■ To do ■
Repeat the data exactly as given below, dropping every picture.

■ The data ■
=== Section Start ===

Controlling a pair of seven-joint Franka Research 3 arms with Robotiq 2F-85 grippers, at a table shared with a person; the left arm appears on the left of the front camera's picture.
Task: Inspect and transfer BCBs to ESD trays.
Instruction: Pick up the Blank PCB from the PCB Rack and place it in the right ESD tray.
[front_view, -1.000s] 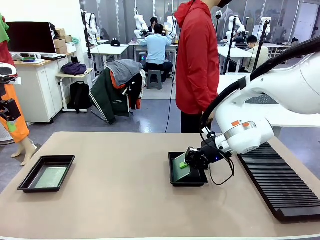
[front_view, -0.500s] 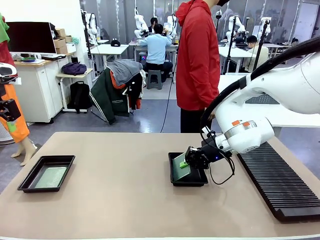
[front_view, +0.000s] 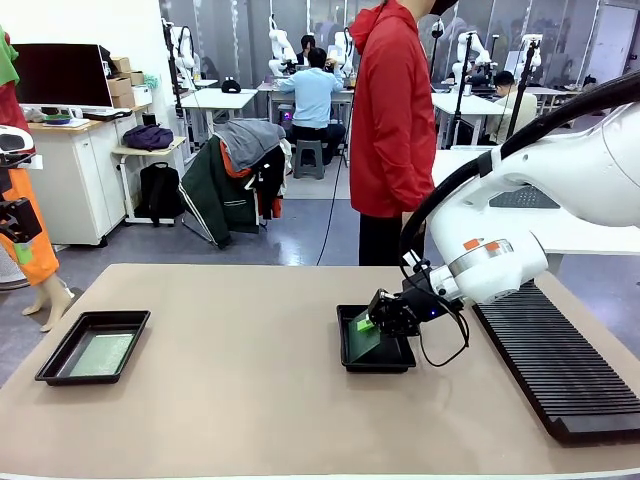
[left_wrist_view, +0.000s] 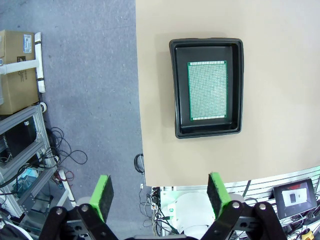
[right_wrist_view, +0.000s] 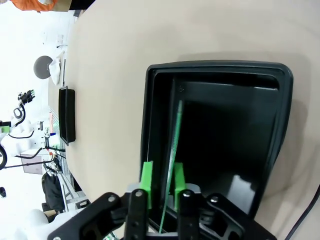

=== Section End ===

■ Solution for this exercise ■
Controlling a pair of seven-joint Franka Research 3 arms with Robotiq 2F-85 grippers, at a table shared with a person; the left arm appears on the left of the front camera's picture.
Task: Inspect and transfer BCBs to ESD trays.
Instruction: Pick up the Blank PCB from the PCB Rack and place it in the right ESD tray.
[front_view, -1.000s] 
[front_view, -0.500s] 
[front_view, +0.000s] 
[left_wrist_view, +0.000s] 
[right_wrist_view, +0.000s] 

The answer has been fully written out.